=== THE PROBLEM ===
Every line of the material below in which "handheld" shows up is to be located and copied.

___ EXERCISE MATERIALS ___

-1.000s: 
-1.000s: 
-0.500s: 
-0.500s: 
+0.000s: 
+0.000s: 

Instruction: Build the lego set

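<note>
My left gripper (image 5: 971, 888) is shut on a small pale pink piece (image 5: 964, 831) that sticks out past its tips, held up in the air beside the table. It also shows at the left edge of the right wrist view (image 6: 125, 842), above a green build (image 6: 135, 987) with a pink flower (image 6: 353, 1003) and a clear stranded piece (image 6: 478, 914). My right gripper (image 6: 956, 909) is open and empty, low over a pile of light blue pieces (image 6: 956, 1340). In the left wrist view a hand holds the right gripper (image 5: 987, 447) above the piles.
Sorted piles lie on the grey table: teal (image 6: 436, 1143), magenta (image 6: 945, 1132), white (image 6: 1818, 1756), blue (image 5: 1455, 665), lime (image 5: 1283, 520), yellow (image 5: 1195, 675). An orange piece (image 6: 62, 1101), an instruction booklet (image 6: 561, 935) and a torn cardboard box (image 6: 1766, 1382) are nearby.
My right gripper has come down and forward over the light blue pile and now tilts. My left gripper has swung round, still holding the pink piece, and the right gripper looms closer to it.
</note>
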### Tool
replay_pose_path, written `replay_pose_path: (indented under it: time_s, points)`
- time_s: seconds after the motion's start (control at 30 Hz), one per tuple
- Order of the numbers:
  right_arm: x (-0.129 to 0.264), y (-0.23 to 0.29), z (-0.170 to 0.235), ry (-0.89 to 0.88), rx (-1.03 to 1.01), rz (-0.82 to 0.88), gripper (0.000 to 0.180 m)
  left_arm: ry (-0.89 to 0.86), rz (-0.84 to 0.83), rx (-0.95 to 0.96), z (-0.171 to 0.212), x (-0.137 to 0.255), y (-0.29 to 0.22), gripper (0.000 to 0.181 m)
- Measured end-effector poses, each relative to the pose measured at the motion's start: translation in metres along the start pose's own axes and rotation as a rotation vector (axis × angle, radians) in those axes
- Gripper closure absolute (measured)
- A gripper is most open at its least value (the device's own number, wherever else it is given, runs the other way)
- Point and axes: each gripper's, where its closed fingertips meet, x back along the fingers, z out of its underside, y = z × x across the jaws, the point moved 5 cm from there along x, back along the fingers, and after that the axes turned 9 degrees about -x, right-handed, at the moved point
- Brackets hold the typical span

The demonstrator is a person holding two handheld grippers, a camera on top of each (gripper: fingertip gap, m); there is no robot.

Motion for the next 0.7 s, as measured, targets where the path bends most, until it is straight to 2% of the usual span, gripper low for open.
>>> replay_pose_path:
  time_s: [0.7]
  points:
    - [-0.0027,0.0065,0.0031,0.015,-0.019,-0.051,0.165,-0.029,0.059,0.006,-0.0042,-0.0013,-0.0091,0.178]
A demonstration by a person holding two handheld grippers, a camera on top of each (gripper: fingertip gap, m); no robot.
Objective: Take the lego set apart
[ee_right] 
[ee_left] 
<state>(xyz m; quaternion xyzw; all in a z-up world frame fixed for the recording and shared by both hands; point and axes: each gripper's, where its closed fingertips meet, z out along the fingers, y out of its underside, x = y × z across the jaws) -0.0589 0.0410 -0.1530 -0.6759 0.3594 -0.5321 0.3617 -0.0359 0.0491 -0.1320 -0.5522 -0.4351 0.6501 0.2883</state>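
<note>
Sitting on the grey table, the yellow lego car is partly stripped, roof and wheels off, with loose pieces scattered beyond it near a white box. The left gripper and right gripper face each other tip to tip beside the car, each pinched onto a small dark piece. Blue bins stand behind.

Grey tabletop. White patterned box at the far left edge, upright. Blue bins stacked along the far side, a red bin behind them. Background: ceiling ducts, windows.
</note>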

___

=== SOLUTION FOR THIS EXERCISE ===
The demonstrator is a person holding two handheld grippers, a camera on top of each (gripper: fingertip gap, m); there is no robot.
A demonstration by a person holding two handheld grippers, a camera on top of each (gripper: fingertip gap, m); no robot.

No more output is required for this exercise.